The popey-heads of the south side tell the story of the Virgin Mary. They are not arranged in order, and in many cases do not conform to the traditional story.
The story starts with the Annunciation – the coming of the Angel Gabriel to the Virgin. The popey shows the Virgin surprised while reading, a fairly conventional treatment of the subject. This is followed by the Visitation, the meeting of Mary and her cousin Elizabeth, again a standard depiction. It is the next stages of the story which differ from the usual contemporary treatment.

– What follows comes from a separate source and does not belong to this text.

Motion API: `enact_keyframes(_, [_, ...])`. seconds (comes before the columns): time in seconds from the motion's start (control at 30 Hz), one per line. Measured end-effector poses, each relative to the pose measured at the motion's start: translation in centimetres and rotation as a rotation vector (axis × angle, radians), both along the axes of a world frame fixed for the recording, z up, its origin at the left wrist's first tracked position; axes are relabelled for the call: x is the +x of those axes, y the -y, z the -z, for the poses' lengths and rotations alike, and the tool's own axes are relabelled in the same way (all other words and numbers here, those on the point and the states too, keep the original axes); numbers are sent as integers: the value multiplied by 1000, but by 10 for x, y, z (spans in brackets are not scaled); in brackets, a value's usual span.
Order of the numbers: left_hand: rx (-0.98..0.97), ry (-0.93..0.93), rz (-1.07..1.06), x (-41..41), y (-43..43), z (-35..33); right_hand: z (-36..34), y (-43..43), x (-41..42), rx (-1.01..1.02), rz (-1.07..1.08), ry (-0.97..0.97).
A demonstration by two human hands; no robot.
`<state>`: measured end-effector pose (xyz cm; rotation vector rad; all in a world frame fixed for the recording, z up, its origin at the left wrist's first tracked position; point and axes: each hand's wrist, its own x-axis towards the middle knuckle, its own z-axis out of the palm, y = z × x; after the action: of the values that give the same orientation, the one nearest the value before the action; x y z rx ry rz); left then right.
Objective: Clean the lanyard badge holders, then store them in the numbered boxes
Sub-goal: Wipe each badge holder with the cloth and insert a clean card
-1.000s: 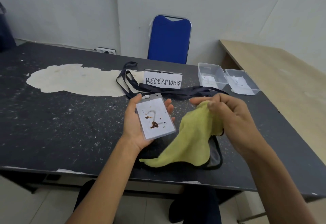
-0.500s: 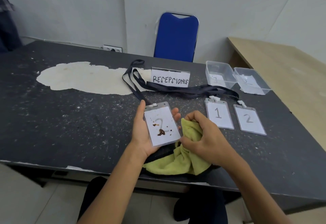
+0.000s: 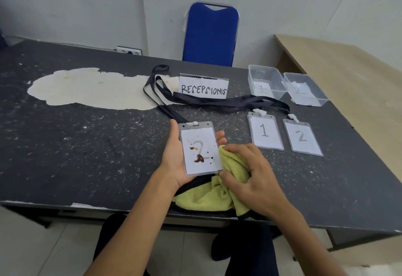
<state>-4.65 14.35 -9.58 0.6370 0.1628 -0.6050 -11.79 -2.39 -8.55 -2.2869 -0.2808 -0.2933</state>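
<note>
My left hand (image 3: 174, 158) holds a clear badge holder (image 3: 200, 148) marked 2, smeared with brown stains. My right hand (image 3: 252, 178) is bunched on a yellow-green cloth (image 3: 219, 197), which touches the holder's right edge. Two more badge holders lie flat on the dark table to the right, one marked 1 (image 3: 265, 132) and one marked 2 (image 3: 302, 138). Dark lanyards (image 3: 217, 101) run from all three across the table. Behind them stand two clear boxes, box 1 (image 3: 265, 82) and box 2 (image 3: 304, 89), each with a numbered paper inside.
A folded paper sign reading RESEPSIONIS (image 3: 203, 87) stands mid-table. The black tabletop (image 3: 76, 145) has a large worn pale patch (image 3: 91, 88) at the left. A blue chair (image 3: 210, 34) stands behind the table and a wooden table (image 3: 348, 75) adjoins at the right.
My right hand has gathered the hanging cloth into a bunch and brought it down against the right edge of the stained holder. The two other badge holders came into view.
</note>
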Motion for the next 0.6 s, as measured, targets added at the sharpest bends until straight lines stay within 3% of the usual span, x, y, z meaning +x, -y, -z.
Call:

The popey-head of the Nativity of Christ shows the Virgin lying in a raised bed with Joseph sat on a stool by her feet. The infant Christ is held by a midwife standing in the background, and in the foreground an ox eats from a low trough. The presence of a handmaiden or midwife and the Virgin lying in bed is very unusual for the period. During the late 15th century when this popey was created, the Brigittine Adoration of the Virgin was far more common.

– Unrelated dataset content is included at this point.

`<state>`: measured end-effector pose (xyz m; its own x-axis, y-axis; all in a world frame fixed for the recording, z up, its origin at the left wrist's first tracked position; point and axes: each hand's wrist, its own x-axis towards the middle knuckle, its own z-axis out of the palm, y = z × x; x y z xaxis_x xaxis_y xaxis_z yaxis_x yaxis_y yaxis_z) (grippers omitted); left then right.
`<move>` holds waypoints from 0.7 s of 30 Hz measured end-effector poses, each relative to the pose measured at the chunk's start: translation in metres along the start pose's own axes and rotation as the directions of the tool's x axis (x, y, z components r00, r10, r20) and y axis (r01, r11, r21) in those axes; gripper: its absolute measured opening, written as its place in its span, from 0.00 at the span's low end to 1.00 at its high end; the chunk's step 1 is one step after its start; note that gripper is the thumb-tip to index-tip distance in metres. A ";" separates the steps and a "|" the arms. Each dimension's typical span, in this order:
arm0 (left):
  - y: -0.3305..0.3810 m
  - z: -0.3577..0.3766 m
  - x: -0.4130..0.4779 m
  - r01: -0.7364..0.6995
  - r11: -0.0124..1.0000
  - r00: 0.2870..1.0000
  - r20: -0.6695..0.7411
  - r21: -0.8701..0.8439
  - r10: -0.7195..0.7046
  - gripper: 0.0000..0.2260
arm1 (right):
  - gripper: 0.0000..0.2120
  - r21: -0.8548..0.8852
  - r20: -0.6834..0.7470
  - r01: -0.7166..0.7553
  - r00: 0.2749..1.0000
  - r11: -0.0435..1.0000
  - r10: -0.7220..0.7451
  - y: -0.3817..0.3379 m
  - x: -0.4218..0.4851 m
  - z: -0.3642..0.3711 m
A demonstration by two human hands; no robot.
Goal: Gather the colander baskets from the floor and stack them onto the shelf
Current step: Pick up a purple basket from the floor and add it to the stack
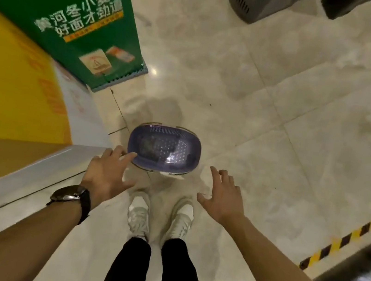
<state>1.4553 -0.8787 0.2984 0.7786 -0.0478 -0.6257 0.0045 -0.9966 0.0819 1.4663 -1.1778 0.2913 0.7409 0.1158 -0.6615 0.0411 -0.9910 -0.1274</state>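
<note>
A purple oval colander basket (164, 148) with a perforated bottom sits on the tiled floor just ahead of my feet. My left hand (107, 171), with a dark watch on the wrist, is spread open at the basket's near left rim, its fingertips at or just over the edge. My right hand (222, 196) is open with fingers apart, to the right of the basket and not touching it. Neither hand holds anything.
A green display stand (81, 26) with white lettering and a yellow panel (5, 92) line the left side. A dark slotted bin (255, 0) stands at the top. Black-and-yellow hazard tape (343, 240) edges a dark shelf base at the right. My shoes (160, 214) are below the basket.
</note>
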 end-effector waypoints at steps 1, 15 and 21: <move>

The Order of St Saviour, more usually known as the Brigittine Order, was founded in 1346 by St Brigit of Sweden and soon spread across Europe, with Henry V founding a Brigittine Monastery at Syon House in Isleworth in 1415. St Brigit had a vision of the Nativity of Christ whilst travelling in the Holy Land. She saw the Virgin giving birth while kneeling at prayer in a cave, without help and without suffering; Joseph, having provided a candle for light, waits outside. Following the birth, a divine light bathed the unclothed Child while his mother and Joseph worshipped him with head bent and arms clasped.
Her account of the Nativity had a great influence on Western art of the 15th and 16th centuries. Up to this point, representations of the Nativity tended to show Mary recumbent in bed with the swaddled child in a manger. Now Renaissance artists began to depict the infant Jesus, the sole source of light, lying on the ground with Mary and Joseph kneeling before him in adoration. However, the version depicted at Windsor shows no sign of Brigitinne influence, still conforming to the iconography of the early Middle Ages.

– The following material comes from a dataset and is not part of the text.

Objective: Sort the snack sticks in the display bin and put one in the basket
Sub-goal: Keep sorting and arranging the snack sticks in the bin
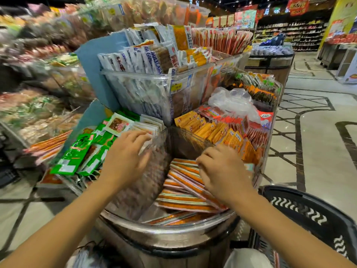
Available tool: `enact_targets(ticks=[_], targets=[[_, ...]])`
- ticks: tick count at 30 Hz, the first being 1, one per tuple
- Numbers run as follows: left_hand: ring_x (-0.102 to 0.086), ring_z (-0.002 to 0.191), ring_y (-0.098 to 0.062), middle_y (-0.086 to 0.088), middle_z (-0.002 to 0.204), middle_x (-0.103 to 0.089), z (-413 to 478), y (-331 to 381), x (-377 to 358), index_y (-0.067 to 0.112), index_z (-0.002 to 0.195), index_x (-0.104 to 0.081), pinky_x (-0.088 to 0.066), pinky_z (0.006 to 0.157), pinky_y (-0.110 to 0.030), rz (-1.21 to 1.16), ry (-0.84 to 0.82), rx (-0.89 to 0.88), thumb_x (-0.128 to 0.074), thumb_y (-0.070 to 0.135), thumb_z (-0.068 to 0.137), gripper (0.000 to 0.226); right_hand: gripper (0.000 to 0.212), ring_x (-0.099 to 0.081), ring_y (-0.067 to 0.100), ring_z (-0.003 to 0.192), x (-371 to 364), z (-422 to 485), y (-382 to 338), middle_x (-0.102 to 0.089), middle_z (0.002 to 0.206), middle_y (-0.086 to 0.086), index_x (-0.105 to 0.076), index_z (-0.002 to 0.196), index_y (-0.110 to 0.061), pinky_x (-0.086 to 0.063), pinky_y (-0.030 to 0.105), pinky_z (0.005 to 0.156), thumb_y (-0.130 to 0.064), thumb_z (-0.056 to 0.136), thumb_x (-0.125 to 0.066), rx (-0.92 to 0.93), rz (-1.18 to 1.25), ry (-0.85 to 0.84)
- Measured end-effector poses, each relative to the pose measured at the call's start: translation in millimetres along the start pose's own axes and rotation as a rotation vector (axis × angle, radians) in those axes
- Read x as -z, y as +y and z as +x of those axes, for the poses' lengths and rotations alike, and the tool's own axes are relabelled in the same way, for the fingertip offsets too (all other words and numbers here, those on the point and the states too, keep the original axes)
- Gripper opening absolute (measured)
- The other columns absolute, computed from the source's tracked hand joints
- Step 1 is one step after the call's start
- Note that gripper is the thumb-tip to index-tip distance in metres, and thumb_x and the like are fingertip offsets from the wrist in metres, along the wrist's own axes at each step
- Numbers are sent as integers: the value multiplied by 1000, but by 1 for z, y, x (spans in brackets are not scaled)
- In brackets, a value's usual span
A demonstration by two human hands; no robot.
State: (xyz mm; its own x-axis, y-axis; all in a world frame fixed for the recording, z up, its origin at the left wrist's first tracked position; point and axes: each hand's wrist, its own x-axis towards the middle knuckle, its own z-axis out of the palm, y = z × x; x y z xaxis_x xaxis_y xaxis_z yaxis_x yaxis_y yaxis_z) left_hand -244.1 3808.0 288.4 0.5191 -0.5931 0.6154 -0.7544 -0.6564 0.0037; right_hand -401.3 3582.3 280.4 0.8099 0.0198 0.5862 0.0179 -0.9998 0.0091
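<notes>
Snack sticks (183, 202) lie flat, stacked in the near compartment of the display bin (173, 228), long axes roughly left to right, some slanted. Right grip (222, 171) sits right on them, fingers bent; we cannot tell if it pinches one. Left grip (125, 157) is loose and spread, fingertips on white packets (152, 123). Basket (309, 215) is just right. We count a dozen-odd sticks (inexact), one bin, one basket.

On my feed I log:
- green packets (77, 153) heaped at lower left, several tilted
- yellow-orange packets (210, 130) standing in rows at right, with red packets (257, 134) just beside them
- a crumpled clear plastic bag (231, 101) behind those
- white packets (135, 62) upright on the upper tier
- a yellow price label (176, 86) below them
- a blue card panel (92, 60) at their left
- stocked shelves (289, 33) far back
- patterned tiled floor (318, 142)
</notes>
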Motion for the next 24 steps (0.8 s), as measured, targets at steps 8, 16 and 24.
enact_targets(ticks=[8,16,24], targets=[[-49,132,-26,-4,143,-55,-18,-21,-16,15,132,-59,-41,111,-43,-97,-137,156,-49,47,92,52,22,-65,27,95,-55,56,-86,-72,103,1,-70,108,-29,-55,37,78,-30,86,-71,347,200,-837],[-46,134,-24,-4,147,-52,-19,-22,-18,15,136,-57,-39,114,-44,-74,-150,170,-46,47,93,54,41,-62,36,113,-129,40,-123,-64,129,14,-61,132,-13,-54,42,92,-22,92,-63,617,-25,-1119],[-45,134,-23,-3,147,-51,-19,-25,-20,16,135,-55,-39,112,-44,-76,-151,174,-37,51,93,58,49,-55,44,121,-155,28,-122,-57,136,23,-51,135,-4,-47,49,103,-25,93,-64,619,2,-996]])
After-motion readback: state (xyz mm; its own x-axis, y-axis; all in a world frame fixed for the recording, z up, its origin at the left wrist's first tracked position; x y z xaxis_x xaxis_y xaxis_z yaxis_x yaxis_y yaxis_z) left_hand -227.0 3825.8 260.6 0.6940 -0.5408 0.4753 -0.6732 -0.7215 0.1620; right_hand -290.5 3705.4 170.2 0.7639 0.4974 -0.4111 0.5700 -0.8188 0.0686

The next part of the narrative depicted is the Adoration of the Magi. The three Kings present their gifts to the infant Christ, seated on his mother’s lap. Curiously for representations of the Magi, the biblical star is not visible, and the Virgin is not enthroned.
The final part of the Life of the Virgin represented is the Assumption. The carver has portrayed the Virgin in a rayed mandorla, the ancient symbol of two circles overlapping to form an almond shape, often used in Christian art to represent the coming together of the divine and human. On each side of the Virgin is a kneeling layman, with a figure in clerical robes behind, and angels above. St Thomas generally appears in scenes of the Assumption, receiving the Virgin’s girdle, but the girdle is not depicted here. And who is the other man? Donors were sometimes represented in Marian cycles, but it would seem unlikely that Edward IV would be shown in this way. Could the carver have included himself in this image?
The story of the life of the Virgin is a common one in Christian art, and it is not unexpected in a chapel which is dedicated to her and “our lady’s knight” St George. It is the variation in the illustration of the story that makes these popeys such an interesting and unusual set of medieval carving.